Pollas, mamadas, pedos, alcohol, maricones, culos, polvos, drogas. Con Los amantes pasajeros (2013) parece que volvemos al Almodóvar de los años ochenta, al especialista en la comedia absurda, desacomplejada, hilarante y tremendamente escatológica. Aquella que levantaba odios y pasiones, más por su contenido moral que por su pretendida estilización kitsch, como provocaba en los setenta el cine de R.W. Fassbinder o el de John Waters, ambos referentes del director manchego.
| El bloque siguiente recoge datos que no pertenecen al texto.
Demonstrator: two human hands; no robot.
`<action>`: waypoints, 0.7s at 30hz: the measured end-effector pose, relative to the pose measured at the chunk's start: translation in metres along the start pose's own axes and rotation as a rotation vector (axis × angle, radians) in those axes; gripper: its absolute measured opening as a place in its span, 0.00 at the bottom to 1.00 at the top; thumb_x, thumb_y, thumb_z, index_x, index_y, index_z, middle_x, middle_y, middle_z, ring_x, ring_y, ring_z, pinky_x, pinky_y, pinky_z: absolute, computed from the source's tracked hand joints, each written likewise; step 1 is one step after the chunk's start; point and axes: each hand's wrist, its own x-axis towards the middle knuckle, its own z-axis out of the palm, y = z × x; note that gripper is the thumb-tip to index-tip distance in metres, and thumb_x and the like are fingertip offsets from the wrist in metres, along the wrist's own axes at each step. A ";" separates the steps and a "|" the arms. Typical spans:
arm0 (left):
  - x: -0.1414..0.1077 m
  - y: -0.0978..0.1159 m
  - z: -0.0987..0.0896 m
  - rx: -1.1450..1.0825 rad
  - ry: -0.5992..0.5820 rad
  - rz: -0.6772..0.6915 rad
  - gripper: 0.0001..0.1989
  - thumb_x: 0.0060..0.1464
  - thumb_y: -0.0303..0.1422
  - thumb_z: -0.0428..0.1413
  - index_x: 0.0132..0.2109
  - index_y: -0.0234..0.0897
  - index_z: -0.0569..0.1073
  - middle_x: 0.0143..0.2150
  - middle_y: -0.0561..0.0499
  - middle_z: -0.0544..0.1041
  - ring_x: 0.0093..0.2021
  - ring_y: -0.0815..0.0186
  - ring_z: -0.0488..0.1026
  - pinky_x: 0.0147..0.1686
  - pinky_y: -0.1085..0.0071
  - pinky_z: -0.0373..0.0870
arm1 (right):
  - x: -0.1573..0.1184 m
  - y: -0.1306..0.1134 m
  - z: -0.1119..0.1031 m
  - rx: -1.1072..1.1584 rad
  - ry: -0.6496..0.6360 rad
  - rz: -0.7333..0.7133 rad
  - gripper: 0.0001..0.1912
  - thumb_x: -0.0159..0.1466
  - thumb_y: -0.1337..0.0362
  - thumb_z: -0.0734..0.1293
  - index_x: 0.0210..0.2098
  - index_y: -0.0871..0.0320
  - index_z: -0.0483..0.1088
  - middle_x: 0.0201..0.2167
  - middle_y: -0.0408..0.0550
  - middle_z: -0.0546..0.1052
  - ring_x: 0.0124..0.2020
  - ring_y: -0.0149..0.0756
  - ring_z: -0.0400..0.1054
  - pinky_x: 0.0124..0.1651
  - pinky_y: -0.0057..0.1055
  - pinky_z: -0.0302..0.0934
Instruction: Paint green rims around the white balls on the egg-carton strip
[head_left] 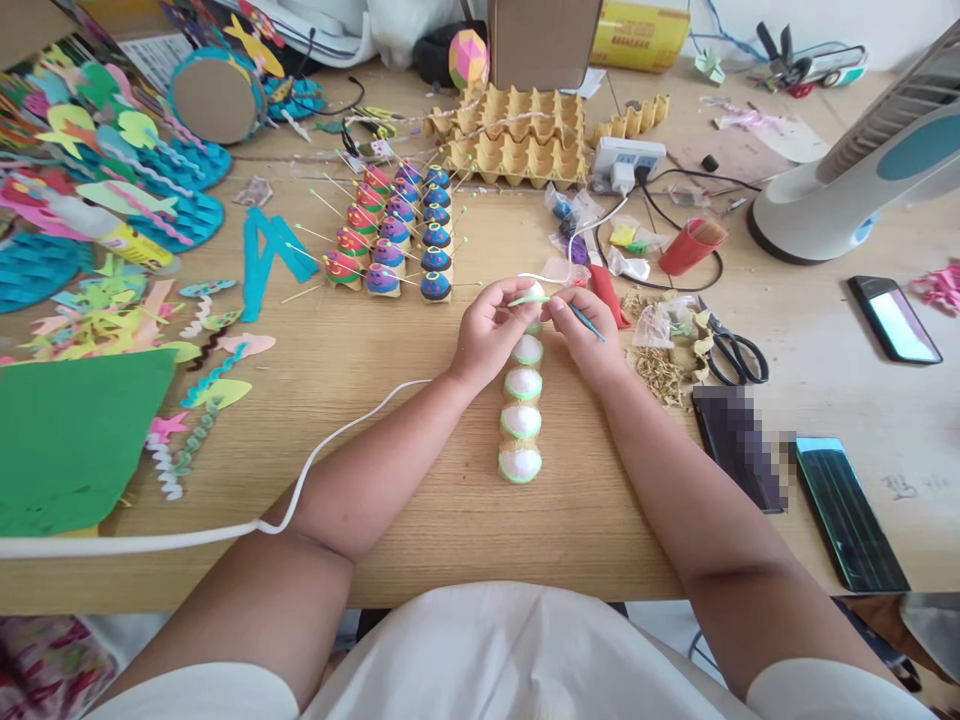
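Your left hand (491, 330) pinches the far white cup (534, 293) of the cup chain (521, 420), your right hand (589, 335) grips a teal stick (587, 323); scissors (735, 355) lie right, painted cups (394, 240) far left on the tabletop (375, 340).

I see a matt, pale wood-grain table (420, 520). On it, near the scissors (731, 352) with dull black plastic handles, my hands work a row of rough cardboard cups (521, 410) edged in green, their white fill looking soft and fluffy. Beyond them the egg cartons (517, 135) are coarse moulded pulp. Right of the scissors, phone screens (896, 320) shine glossy.
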 end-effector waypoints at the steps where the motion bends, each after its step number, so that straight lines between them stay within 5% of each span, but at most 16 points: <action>1: -0.001 0.000 0.000 -0.012 -0.024 -0.019 0.31 0.53 0.60 0.70 0.53 0.43 0.82 0.53 0.45 0.87 0.46 0.62 0.84 0.46 0.67 0.80 | 0.000 0.001 0.000 0.001 0.000 -0.005 0.30 0.63 0.32 0.73 0.31 0.54 0.76 0.30 0.43 0.78 0.35 0.34 0.68 0.48 0.37 0.66; 7: -0.002 0.005 -0.002 0.104 0.016 0.001 0.24 0.59 0.57 0.68 0.45 0.40 0.86 0.44 0.46 0.88 0.38 0.64 0.82 0.39 0.69 0.78 | 0.001 0.006 -0.001 -0.008 -0.024 -0.010 0.33 0.67 0.29 0.67 0.30 0.54 0.77 0.26 0.42 0.73 0.31 0.32 0.64 0.42 0.36 0.62; 14: -0.001 0.015 0.001 0.129 0.059 0.046 0.31 0.56 0.65 0.64 0.37 0.40 0.83 0.34 0.51 0.85 0.32 0.67 0.78 0.34 0.70 0.73 | -0.002 -0.002 0.003 -0.001 -0.057 0.009 0.31 0.58 0.32 0.77 0.34 0.53 0.74 0.32 0.42 0.77 0.34 0.33 0.67 0.39 0.33 0.62; 21: -0.004 0.017 -0.001 0.131 0.018 -0.011 0.35 0.61 0.67 0.58 0.25 0.39 0.74 0.24 0.53 0.76 0.28 0.68 0.74 0.31 0.69 0.68 | -0.004 -0.010 0.005 -0.067 -0.113 -0.022 0.36 0.67 0.30 0.66 0.24 0.56 0.76 0.22 0.43 0.73 0.28 0.32 0.64 0.37 0.35 0.60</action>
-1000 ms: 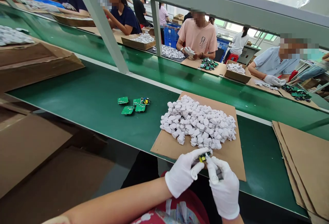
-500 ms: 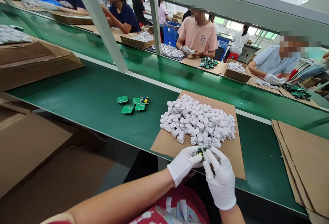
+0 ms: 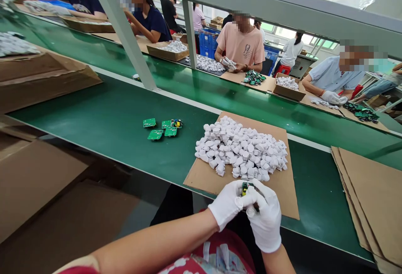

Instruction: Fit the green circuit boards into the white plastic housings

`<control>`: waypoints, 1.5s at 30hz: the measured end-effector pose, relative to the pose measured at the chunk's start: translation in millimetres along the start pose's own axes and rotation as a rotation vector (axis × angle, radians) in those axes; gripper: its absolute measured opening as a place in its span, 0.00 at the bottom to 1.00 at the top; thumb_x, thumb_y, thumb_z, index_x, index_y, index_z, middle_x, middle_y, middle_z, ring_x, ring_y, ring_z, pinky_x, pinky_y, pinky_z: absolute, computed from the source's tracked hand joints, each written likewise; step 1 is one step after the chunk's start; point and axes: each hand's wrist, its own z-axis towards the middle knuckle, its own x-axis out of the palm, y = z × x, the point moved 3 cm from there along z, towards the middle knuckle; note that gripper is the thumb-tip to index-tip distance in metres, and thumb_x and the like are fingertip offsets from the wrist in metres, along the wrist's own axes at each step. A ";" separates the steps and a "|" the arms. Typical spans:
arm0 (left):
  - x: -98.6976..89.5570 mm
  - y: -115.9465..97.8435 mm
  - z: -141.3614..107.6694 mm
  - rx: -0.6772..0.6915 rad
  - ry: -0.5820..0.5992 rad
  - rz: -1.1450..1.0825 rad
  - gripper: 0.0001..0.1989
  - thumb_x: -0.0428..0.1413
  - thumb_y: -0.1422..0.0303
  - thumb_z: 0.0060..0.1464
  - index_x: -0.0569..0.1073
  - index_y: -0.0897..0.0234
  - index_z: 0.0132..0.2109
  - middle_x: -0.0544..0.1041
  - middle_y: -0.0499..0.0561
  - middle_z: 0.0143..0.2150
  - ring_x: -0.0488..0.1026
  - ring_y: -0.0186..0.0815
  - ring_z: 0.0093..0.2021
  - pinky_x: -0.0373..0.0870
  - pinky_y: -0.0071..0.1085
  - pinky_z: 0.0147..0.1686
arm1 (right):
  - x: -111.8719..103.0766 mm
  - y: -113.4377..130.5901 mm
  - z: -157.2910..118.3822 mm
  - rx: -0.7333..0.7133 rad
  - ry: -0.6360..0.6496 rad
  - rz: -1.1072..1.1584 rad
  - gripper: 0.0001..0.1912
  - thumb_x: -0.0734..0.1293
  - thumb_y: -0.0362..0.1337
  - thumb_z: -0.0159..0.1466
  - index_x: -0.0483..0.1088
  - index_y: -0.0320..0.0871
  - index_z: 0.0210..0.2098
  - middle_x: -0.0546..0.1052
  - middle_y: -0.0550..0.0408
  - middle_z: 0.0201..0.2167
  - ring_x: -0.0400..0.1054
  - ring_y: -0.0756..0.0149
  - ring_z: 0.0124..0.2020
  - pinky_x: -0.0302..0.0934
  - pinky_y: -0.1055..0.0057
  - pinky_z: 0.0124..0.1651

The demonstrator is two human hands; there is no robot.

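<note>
A small green circuit board (image 3: 247,187) with a yellow part is held between my two white-gloved hands at the table's front edge. My left hand (image 3: 230,202) is closed on its left side, the thumb laid across the front. On the other side my right hand (image 3: 266,217) has its fingers bent around the board, hiding much of it. Just beyond the hands, a heap of small white pieces (image 3: 241,150) covers a cardboard sheet (image 3: 204,175). Several loose green circuit boards (image 3: 155,134) lie to the left of the heap.
A long green conveyor belt (image 3: 176,83) runs behind a slanted grey post (image 3: 125,35). Stacked cardboard sheets (image 3: 370,190) lie at right, and a cardboard box (image 3: 47,79) stands at left. Several people work across the belt, beside boxes and piles.
My hands have come closer together around the circuit board, and my left thumb has moved over it. A small white-and-green thing now shows on the belt by the post.
</note>
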 end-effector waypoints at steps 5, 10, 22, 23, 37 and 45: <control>-0.6 -2.6 -0.8 -0.041 0.022 -0.099 0.16 0.63 0.61 0.41 0.70 0.69 0.30 0.72 0.49 0.24 0.69 0.30 0.24 0.66 0.27 0.29 | 0.7 -4.8 1.3 0.105 0.121 0.184 0.18 0.66 0.36 0.59 0.67 0.46 0.49 0.69 0.46 0.52 0.65 0.55 0.51 0.64 0.57 0.49; -2.4 -1.3 -3.1 -0.096 -0.021 -0.071 0.17 0.63 0.60 0.41 0.67 0.68 0.27 0.68 0.46 0.21 0.68 0.29 0.21 0.65 0.27 0.26 | -2.3 -3.7 0.8 0.112 0.037 0.197 0.14 0.64 0.32 0.61 0.70 0.48 0.47 0.72 0.48 0.48 0.67 0.58 0.48 0.66 0.59 0.47; 1.9 -14.2 -8.9 -0.025 0.103 0.007 0.13 0.57 0.61 0.48 0.69 0.68 0.30 0.67 0.48 0.28 0.63 0.28 0.29 0.63 0.25 0.32 | 8.2 -11.6 -5.6 0.510 0.121 0.537 0.28 0.63 0.42 0.62 0.57 0.41 0.60 0.73 0.45 0.50 0.70 0.59 0.47 0.67 0.67 0.46; 3.5 -14.9 -9.9 -0.015 0.111 0.027 0.13 0.56 0.60 0.49 0.69 0.68 0.30 0.68 0.49 0.28 0.64 0.30 0.30 0.64 0.26 0.32 | 10.2 -10.9 -6.5 0.546 0.148 0.520 0.27 0.63 0.41 0.62 0.60 0.40 0.58 0.75 0.46 0.47 0.72 0.62 0.41 0.69 0.71 0.42; -8.0 4.1 -8.6 -0.184 0.091 -0.201 0.16 0.59 0.57 0.47 0.70 0.68 0.34 0.70 0.49 0.29 0.72 0.30 0.28 0.70 0.26 0.29 | 8.2 -20.0 -5.9 0.574 0.257 0.611 0.25 0.63 0.44 0.61 0.64 0.42 0.56 0.76 0.48 0.47 0.71 0.58 0.47 0.67 0.65 0.48; -3.8 -2.3 -16.4 -0.230 0.136 -0.279 0.22 0.63 0.59 0.43 0.71 0.65 0.43 0.74 0.53 0.34 0.76 0.34 0.30 0.71 0.26 0.29 | -1.3 -6.8 2.4 0.614 0.281 0.596 0.23 0.59 0.44 0.65 0.64 0.43 0.56 0.76 0.50 0.48 0.70 0.60 0.48 0.67 0.69 0.47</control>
Pero sólo parece que volvemos.
Esta apariencia que sobrevuela todo el film tiene sus dos razones de ser: en una, el cine de Pedro Almodóvar ha ido ganando en estilización a lo largo de los años, creando un sello inconfundible ―su particular puesta en escena: el intenso uso del color, la ambientación hortera de los espacios y objetos, el vestuario, la elección de la música―, lo que hace de Los amantes pasajeros un cuadro pop-art, cercano a sus primeras películas más intestinales; pero en cambio, en la otra, ha perdido en frescura y fluidez, más si hablamos del género rey del director, y lo que en Pepi, Luci, Bom y otras chicas del montón o en Mujer al borde de un ataque de nervios provocaba y hacía sonreír ahora resulta excesivamente ligero.
Los amantes pasajeros se desarrolla en un escenario principal ―el avión Chavela Blanca (¿o era Vargas?) de la compañía Península (Pe para los amigos)― y Almodóvar lo aprovecha hasta el último rincón: graba la cabina de los tripulantes, el espacio de los azafatos, la zona de los pasajeros business, con todo el colorido y protagonismo de la élite social (estafadores, asesinos a sueldo, jet set marbellí), y la zona de los pasajeros turistas, a oscuras y narcotizados. La división de espacios y de personajes es tan evidente como metafórica: quien maneja el cotarro va delante, el resto es la masa que le sigue. Y en esa línea se dirige la crítica de Almodóvar a la realidad española actual. Pero hay algo que aprovecha aún más que el espacio: el fuera de campo. Uno desde dentro: los lavabos, donde sucede lo íntimo. Y otro desde fuera: el aterrizaje forzoso del avión. En su lugar, decide grabar el vacío del aeropuerto ―uno de tantos de la geografía española― mientras escuchamos el estrepitoso ruido del descenso del avión. Algo baja en picado: ¿la crisis? Esto sí parece claro. El género, en cambio, es lo que falla. Desde la construcción coral de personajes hasta los diálogos, algo infalible en otras obras del director. No sé si es porque Javier Cámara no es Fabio McNamara o Lola Dueñas ―tan magnífica en Volver― María Barranco. O quizá porque falta Chus Lampreave como pasajera. No lo sé, pero las bromas se atascan, las conversaciones de caca-culo-pedo-pis y polla son de preescolar y las escenas de sexo hacen que mires hacia otro lado. El baile-pluma de los azafatos tampoco consigue alzar el vuelo, por más que con él se estrujen ingeniosa y graciosamente las posibilidades espaciales. Algo falla cuando en Volver (2006), su última comedia aunque trágica, había mucha más risa que en este avión. Una lástima que a una película que propone el petardeo desde una postura crítica ―y tan necesaria en el cine español― le acabe faltando el combustible.